Monday, March 27, 2006

My official welcome-to-Debub-Ethiopia-College meal in Pinna Hotel this evening


My first week as a HDL. I was taken to visit two schools this morning by Mesfin, a teacher educator and the college timetabler. Both were government schools which teach 1st and 2nd cycle (Grades 1 – 4 and 5 – 8). The first school had 2600 pupils and the second more than 3000, both on sites that would easily fit onto part of the school playing field in my previous school. The classrooms looked to me as if they had been bombed. Most of the windows contained broken glass, the rooms were filthy and the walls were completely bare. The smallest class had 71 pupils in a room that was actually smaller than the lab at taught in at Rickmansworth School. Each school had a “pedagogical resources” centre where staff and pupils who make resources store them for others to use. Both rooms contained an amazing collection of handmade models of equipment the pupils (and staff) will never see, such as a microscope made out of cardboard. There were English language posters of human anatomy which were pre-second world war and still in use. One of the schools had managed to find some money six years ago to buy a map of Europe and the Middle East, but they could probably only afford it because the map itself dated from the 1950s! In the first school, the kids uniform was what we at home would call pale blue pajamas. Most were barefoot and some of them had to share a chair. The library in one of the schools had fewer books than I have on a shelf in my house at home. Poverty just screamed out everywhere I went, and yet pupils and teachers take education so seriously

On the way back to Debub College, Mesfin told me his school experience. He came from a rural area and went to a 1st cycle school where they had no shoes, all sat on the floor and there were over 100 pupils in a class. His parents died when he was a child and he then lived with his uncle. His uncle sent him to a private school in Addis Ababa so he had a chance of a decent education. Once he finished school he became responsible for looking after his two sisters. He got a degree (in English) and now teaches in the college while also studying for an M.A. in the Psychology of Special Educational Needs. He is still responsible for his sisters, who live with him, and he divides his salary between them. I feel humbled and full of respect for the many people I’ve met here who work so hard to get an education, which is their only chance of a decent life. Despite the difficulties and obligations of looking after family members, everyone here seems to have a cheerful acceptance of their lot.

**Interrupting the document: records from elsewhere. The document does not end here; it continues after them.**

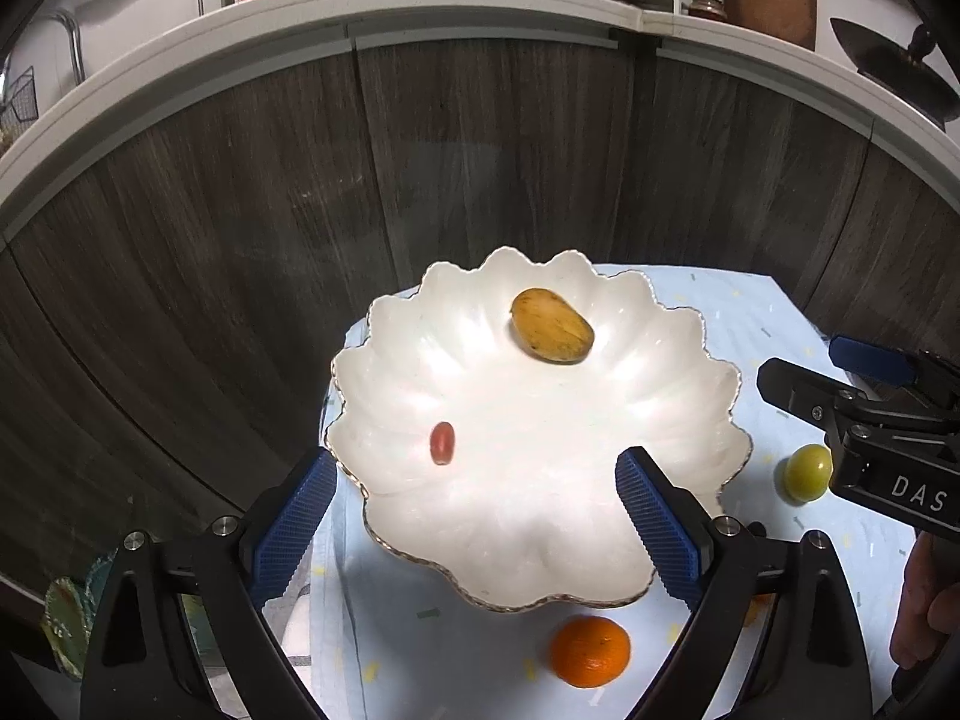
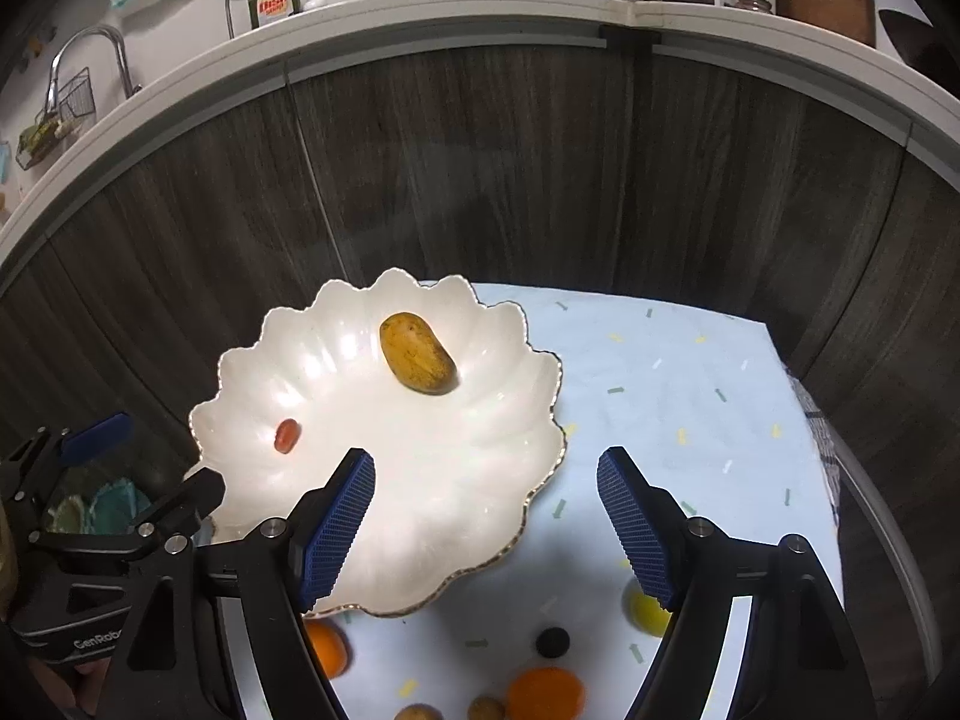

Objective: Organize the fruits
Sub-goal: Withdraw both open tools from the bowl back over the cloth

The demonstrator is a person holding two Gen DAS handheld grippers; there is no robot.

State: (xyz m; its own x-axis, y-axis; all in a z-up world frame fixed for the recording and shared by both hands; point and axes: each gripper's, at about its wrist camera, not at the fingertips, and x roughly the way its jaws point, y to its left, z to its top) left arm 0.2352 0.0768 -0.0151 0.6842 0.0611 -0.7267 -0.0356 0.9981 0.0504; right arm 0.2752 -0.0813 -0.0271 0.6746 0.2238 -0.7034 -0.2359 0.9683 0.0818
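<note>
Fruit sort underway, both grippers empty.
Left gripper [image 1: 474,516] and right gripper [image 2: 486,525] hover, fingers apart, over scalloped bowl [image 1: 690,360] (mango [image 1: 552,326] at 12, grape [image 1: 443,443] at 9); nearest loose orange [image 1: 590,651] waits at 6 on cloth [image 2: 690,372].

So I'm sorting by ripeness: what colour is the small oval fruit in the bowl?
Reddish small oval fruit, clearest in the left wrist view.
</note>
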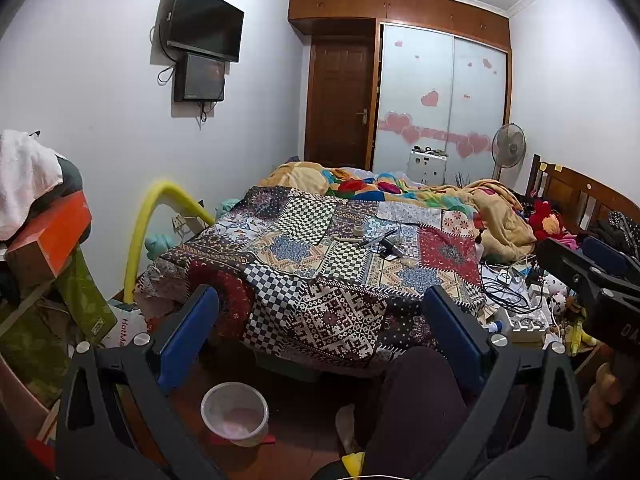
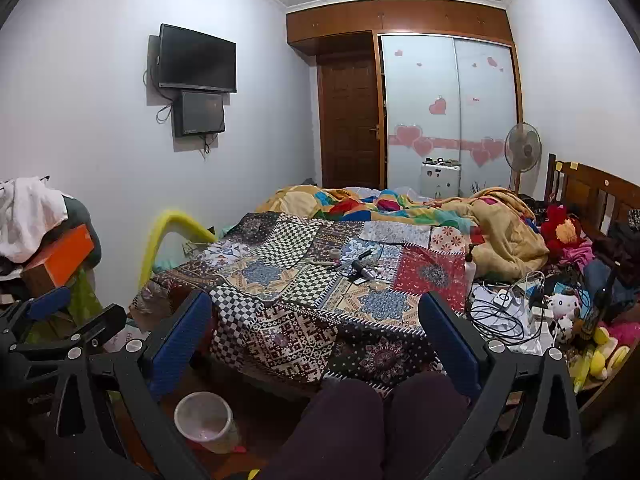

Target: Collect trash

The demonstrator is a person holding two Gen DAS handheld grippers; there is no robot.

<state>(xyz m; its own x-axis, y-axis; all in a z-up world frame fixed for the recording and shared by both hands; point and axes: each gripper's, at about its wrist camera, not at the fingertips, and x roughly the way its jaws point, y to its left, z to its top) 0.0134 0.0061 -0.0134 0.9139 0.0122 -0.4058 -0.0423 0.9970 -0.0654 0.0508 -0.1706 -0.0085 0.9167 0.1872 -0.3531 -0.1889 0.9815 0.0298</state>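
Both grippers are held above the floor at the foot of the bed [image 1: 320, 264], each with its jaws wide apart and gripping nothing. Below and between the jaws of the left gripper [image 1: 320, 320], nearer its left jaw, a clear plastic bin [image 1: 235, 412] stands upright on the floor. Under the right gripper [image 2: 316, 320] the same bin [image 2: 204, 420] sits low toward the left jaw. Ahead of both sets of jaws, a tape roll [image 1: 357, 230] and dark tools [image 2: 362, 268] lie on the patchwork quilt [image 2: 288, 280].
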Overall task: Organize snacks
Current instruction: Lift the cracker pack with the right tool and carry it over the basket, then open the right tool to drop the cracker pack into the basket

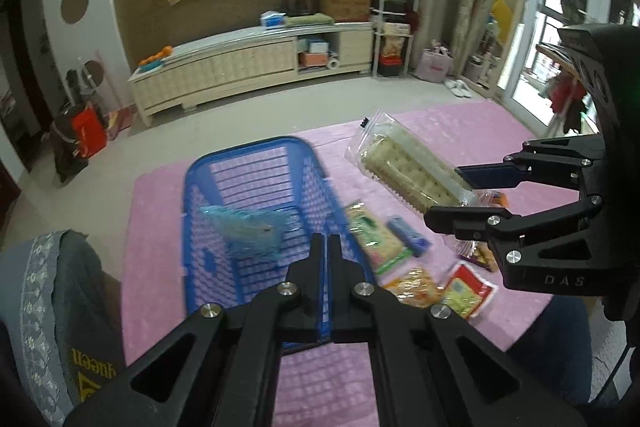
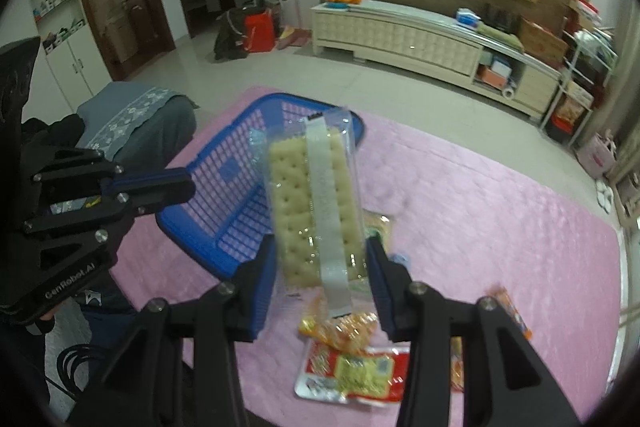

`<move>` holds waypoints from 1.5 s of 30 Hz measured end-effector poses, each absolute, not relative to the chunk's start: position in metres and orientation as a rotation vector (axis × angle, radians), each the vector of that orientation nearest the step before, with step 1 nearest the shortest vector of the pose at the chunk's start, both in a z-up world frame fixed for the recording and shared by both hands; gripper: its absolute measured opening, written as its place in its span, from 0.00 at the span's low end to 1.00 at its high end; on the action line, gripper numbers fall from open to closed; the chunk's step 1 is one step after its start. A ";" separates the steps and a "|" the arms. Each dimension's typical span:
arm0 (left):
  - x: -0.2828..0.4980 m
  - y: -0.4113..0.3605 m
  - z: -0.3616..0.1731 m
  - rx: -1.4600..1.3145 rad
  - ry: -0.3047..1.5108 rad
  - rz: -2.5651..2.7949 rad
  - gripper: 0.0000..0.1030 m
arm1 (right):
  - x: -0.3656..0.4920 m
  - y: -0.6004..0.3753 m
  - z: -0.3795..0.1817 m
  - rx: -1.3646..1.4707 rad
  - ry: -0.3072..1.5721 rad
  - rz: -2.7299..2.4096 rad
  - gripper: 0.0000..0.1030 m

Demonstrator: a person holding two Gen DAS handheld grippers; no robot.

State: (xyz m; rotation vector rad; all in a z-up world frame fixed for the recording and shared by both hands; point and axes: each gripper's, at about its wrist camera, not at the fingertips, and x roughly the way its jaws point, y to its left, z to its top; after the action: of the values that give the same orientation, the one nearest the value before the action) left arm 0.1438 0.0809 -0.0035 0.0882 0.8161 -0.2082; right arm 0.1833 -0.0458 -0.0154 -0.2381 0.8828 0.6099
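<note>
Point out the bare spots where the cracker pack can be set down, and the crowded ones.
Free: most of the blue basket floor beyond the light blue packet; the pink mat beyond the snacks toward its far edge. Crowded: the mat beside the basket, where the green packet, the red-and-yellow packet and others lie close together under the cracker pack.

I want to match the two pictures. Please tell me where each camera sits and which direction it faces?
Left wrist: on the left hand-held gripper, shut and empty, looking down over the basket; the right hand-held gripper shows at right.
Right wrist: on the right gripper, looking down along the cracker pack it grips; the left gripper shows at left.
Shared: basket, cracker pack, pink cloth, snacks, yellow wall cloth.
</note>
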 end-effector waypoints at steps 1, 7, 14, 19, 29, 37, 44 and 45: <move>0.146 0.088 -0.006 0.081 0.820 -0.197 0.00 | 0.185 -0.038 -0.018 -0.244 0.888 0.622 0.47; 0.158 0.124 -0.018 0.023 0.850 -0.151 0.01 | 0.204 -0.007 -0.032 -0.265 0.921 0.625 0.47; 0.177 0.142 -0.033 0.002 0.885 -0.134 0.00 | 0.230 0.017 -0.046 -0.297 0.952 0.609 0.47; 0.199 0.148 -0.045 -0.004 0.903 -0.142 0.01 | 0.254 0.024 -0.057 -0.279 0.983 0.572 0.47; 0.217 0.141 -0.061 -0.008 0.914 -0.141 0.14 | 0.266 0.034 -0.070 -0.360 0.918 0.568 0.49; 0.207 0.135 -0.061 0.048 0.902 -0.122 0.66 | 0.265 0.023 -0.063 -0.345 0.863 0.540 0.95; 0.192 0.129 -0.046 0.042 0.872 -0.130 0.78 | 0.250 0.002 -0.047 -0.315 0.848 0.532 1.00; 0.190 0.127 -0.043 0.047 0.867 -0.130 0.80 | 0.247 -0.001 -0.044 -0.314 0.843 0.529 1.00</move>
State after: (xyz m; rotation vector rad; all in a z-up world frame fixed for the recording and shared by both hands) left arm 0.1902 0.1271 -0.0432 0.0475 0.8667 -0.1303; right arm 0.2472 -0.0015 -0.0444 -0.3136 0.8430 0.5289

When I think of schools at home, one image that pops into my head is textbooks and resources with graffiti on them or other vandalism. I would feel absolutely ashamed and embarrassed for my Ethiopian colleagues to see such things in a UK school. Having spent time in the education system of a country which is so poor and yet where education is taken so seriously, there is something particularly disgusting and morally repugnant about the waste and abuse of resources by pupils at home.